DIRECTIONS: Set down each line of the data exactly, but not the pictures.

----- SOURCE MATERIAL

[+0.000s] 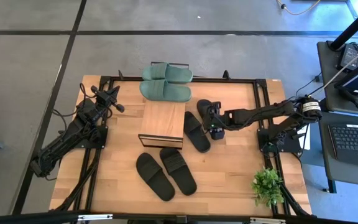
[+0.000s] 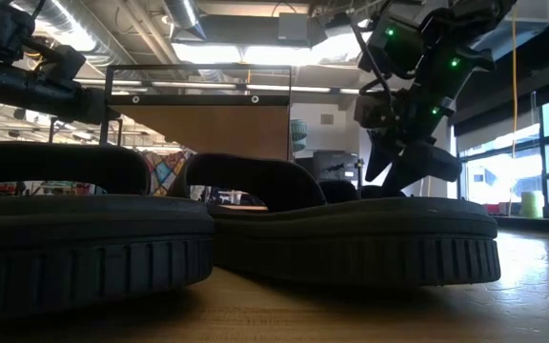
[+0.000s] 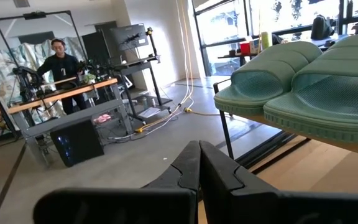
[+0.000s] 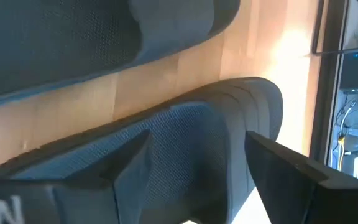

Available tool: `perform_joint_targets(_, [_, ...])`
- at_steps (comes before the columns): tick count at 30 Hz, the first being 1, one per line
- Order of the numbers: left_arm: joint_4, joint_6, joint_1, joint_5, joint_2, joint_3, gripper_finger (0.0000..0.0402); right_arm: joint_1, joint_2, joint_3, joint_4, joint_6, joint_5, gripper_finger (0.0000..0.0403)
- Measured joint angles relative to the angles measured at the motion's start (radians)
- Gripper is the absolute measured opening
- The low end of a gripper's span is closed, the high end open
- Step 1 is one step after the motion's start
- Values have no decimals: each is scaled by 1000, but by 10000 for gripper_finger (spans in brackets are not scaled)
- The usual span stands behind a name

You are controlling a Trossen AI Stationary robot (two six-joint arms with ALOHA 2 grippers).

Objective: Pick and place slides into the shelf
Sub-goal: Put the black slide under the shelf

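Black rubber slide [image 1: 207,110], the task's thing in hand, lies flat on the tabletop [image 1: 235,168] at about 3 o'clock of the shelf [image 1: 162,122], directly beneath the right gripper [image 1: 215,122]. Its long axis runs roughly 11 to 5 o'clock in the high view; which end is the toe cannot be told. The right wrist view shows the fingers [image 4: 294,171] standing apart, straddling the strap without clamping it. A second black slide [image 1: 196,131] lies just beside it, nearer the shelf, on a similar axis. Two more black slides [image 1: 165,173] rest at 6 o'clock of the shelf; the green pair [image 1: 166,83] sits at 12 o'clock. The right arm is much the nearer. The left gripper [image 1: 114,101] waits at 9 o'clock, fingers together.
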Motion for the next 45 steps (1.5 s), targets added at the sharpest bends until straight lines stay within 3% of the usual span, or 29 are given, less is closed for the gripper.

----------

RESPONSE TO THE TASK:
[+0.000s] 
[+0.000s] 
[+0.000s] 
[+0.000s] 

Available tool: `perform_joint_targets(_, [_, ...])`
- at_steps (comes before the columns): tick count at 30 Hz, the first being 1, one per line
- Order of the numbers: left_arm: joint_4, joint_6, joint_1, joint_5, joint_2, joint_3, gripper_finger (0.0000..0.0402); right_arm: joint_1, joint_2, joint_3, joint_4, joint_6, joint_5, gripper_finger (0.0000..0.0403)
- Measured joint angles relative to the angles measured at the motion's start (radians)
- Gripper is the absolute measured opening
- The low end of a gripper's span is closed, the high end open
- Step 1 is one step after the motion's start
- Values have no decimals: each is scaled by 1000, but by 10000 for gripper_finger (spans in brackets are not scaled)
- The usual span stands behind a name

You are controlling a Trossen AI Stationary robot (two six-joint arms with ALOHA 2 grippers).

Objective: Pick and place slides into the shelf
Sub-goal: Put the black slide under the shelf

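Black rubber slide [image 1: 207,110], the task's thing in hand, lies flat on the tabletop [image 1: 235,168] at about 3 o'clock of the shelf [image 1: 162,122], directly beneath the right gripper [image 1: 215,122]. Its long axis runs roughly 11 to 5 o'clock in the high view; which end is the toe cannot be told. The right wrist view shows the fingers [image 4: 294,171] standing apart, straddling the strap without clamping it. A second black slide [image 1: 196,131] lies just beside it, nearer the shelf, on a similar axis. Two more black slides [image 1: 165,173] rest at 6 o'clock of the shelf; the green pair [image 1: 166,83] sits at 12 o'clock. The right arm is much the nearer. The left gripper [image 1: 114,101] waits at 9 o'clock, fingers together.
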Motion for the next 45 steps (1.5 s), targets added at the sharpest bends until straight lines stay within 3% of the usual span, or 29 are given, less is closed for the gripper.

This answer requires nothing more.